Рашковский оглянулся по сторонам. Почему-то подошел к зеркалу, поправляя галстук.
– Так, – сказал он, оборачиваясь к генералу, – значит, так. Откуда вы это знаете?
– Я же вам объяснил. Мне сделали конкретную раскладку. У них есть указание нового президента избавить страну от преступности. Они не будут церемониться, Валентин Давидович. И не станут искать доказательств вашей вины. Все это в прошлом. У них есть конкретный приказ убрать несколько авторитетов, устрашив остальных. Если вы не уедете, то будете первой жертвой.
– Значит, я должен показать им, что испугался. Должен сбежать?
– Иначе они вас убьют. И я не смогу вас защитить. Вы же понимаете, Валентин Давидович, что никакой защиты от ФСБ не существует. Я могу охранять вас от преступников, могу каким-то образом попытаться защитить вас от наемных киллеров. Но от ФСБ я вас защитить не смогу. И вы это должны понимать.
– Что вы мне советуете? – спросил Рашковский с перекошенным от сильного волнения лицом.
– Не знаю, – честно признался Фомичев, – если это указание президента, они пойдут на все.
– Вы думаете, президент приказал им меня убить?
– Конечно, нет. Он приказал навести порядок, поприжать преступность. А вы для многих знаковая фигура. Все об этом знают. Поэтому решили начать с вас.
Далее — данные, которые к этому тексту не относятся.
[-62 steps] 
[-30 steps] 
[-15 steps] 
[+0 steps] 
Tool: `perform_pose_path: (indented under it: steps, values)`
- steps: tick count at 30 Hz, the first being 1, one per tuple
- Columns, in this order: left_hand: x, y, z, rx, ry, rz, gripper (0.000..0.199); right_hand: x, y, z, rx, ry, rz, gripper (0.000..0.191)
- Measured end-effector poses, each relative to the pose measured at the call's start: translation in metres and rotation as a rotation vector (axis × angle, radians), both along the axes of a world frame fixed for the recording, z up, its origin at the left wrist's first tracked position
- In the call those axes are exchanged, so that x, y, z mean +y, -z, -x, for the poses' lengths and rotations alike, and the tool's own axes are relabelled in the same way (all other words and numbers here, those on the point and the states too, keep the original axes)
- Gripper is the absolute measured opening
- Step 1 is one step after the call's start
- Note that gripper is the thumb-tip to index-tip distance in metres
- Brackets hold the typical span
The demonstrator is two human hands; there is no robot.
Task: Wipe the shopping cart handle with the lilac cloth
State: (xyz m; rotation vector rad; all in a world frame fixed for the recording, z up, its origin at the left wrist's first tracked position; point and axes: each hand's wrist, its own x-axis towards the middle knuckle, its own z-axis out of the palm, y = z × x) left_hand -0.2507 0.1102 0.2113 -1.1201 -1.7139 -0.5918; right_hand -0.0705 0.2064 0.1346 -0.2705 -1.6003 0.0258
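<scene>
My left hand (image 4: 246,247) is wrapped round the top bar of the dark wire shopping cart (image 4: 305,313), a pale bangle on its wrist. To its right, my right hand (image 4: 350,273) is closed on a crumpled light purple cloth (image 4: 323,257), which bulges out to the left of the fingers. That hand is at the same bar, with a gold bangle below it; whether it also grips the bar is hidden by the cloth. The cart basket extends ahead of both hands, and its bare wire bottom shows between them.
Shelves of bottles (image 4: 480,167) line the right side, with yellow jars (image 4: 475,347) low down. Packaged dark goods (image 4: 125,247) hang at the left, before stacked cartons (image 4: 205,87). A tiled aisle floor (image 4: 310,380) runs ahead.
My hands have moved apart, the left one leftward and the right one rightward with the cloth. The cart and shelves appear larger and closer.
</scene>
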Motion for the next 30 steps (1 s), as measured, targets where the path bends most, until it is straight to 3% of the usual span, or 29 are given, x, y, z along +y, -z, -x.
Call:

– И чуть не убили мою девочку. Если это были сотрудники ФСБ, почему они стреляли в мою дочь?
– Не знаю, – чуть запнувшись, соврал генерал, – может, у них тоже бывают накладки.
Рашковский был интуитивным руководителем, и он почувствовал некоторую заминку.
– Накладка, – насмешливо повторил он, – значит, и у них бывают накладки?
– Может быть, – печально ответил генерал, – иногда бывают подобные вещи.
Он не стал говорить своего предположения о том, что сам не верил ни в какие накладки. Он не стал говорить, что все было рассчитано именно с целью взбесить самого Рашковского. Он не хотел этого говорить. Но и вообще промолчать он не мог.
– Вы должны уехать, – повторил Фомичев, – и быть готовым к неприятностям. Не исключено, что в стране начнутся новые разборки. В контрразведке постараются поссорить разные группировки друг с другом, чтобы понятие «верховный судья» окончательно потеряло свой смысл. Извините меня, Валентин Давидович, но это правда.
– Я понимаю. – Рашковский подошел к раковине, наклонился, открыл воду, плеснул на лицо. Дверь задергалась.
– Нельзя! – крикнул Фомичев. В дверь постучали, и они услышали голос Кудлина.
– Что произошло? – спросил Леонид Дмитриевич. – Почему вы здесь?
– Он тебе расскажет, почему мы здесь, – сказал Рашковский. Он ослабил узел галстука и начал умываться. Затем достал салфетки, вытер лицо. Фомичев и Кудлин молчали.
– Я еще подумаю, – тяжело дыша, сказал Рашковский. – Нужно все продумать. Поедем ко мне на дачу. Погуляем вокруг дома, посоветуемся. Расскажите Лене обо всем, Николай Александрович, пусть «порадуется» вместе с нами.